Tuesday, 16 June 2015: 2:45 PM
Meridian Ballroom (The Commons Hotel)
Increasing computational resources are starting to allow global ocean simulations at so-called eddy permitting resolutions, where the largest meso-scale eddies can be resolved explicitly, but an adequate parameterization of sub-grid eddy effects remains necessary. Most eddy-permitting models presently employ some kind of hyperviscosity, which is shown to cause a significant amount of energy dissipation. However, geostrophic turbulence exhibits a forward enstrophy- but not energy-cascade, suggesting that enstrophy but little or no energy should be dissipated at the grid-scale. As a result of the spurious energy dissipation associated with hyperviscous closures, eddy permitting models tend to have too little mesoscale eddy kinetic energy (EKE).

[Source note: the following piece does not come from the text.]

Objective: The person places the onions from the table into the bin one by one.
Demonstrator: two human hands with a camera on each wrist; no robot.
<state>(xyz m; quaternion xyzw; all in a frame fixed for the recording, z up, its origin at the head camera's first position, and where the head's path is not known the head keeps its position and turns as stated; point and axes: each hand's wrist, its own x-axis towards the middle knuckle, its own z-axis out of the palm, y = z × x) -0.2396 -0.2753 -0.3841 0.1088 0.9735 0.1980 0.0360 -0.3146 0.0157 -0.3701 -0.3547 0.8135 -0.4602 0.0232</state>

We propose to counteract the spurious energy dissipation with an additional forcing term, which represents backscatter of energy from the unresolved scales to the resolved flow. The proposed parameterization makes use on an explicit sub-grid EKE budget. Energy dissipated by hyperviscosity acting on the resolved flow is added to the sub-grid EKE, while a backscatter term transfers energy back from the sub-grid EKE to the resolved flow. The backscatter term is formulated deterministically via a negative viscosity, which returns energy at larger scales than the hyperviscous dissipation, thus ensuring the dissipation of enstrophy. The parameterization is tested in an idealized configuration of a primitive equation ocean model, and is shown to significantly improve the solutions of simulations at typical eddy-permitting resolutions.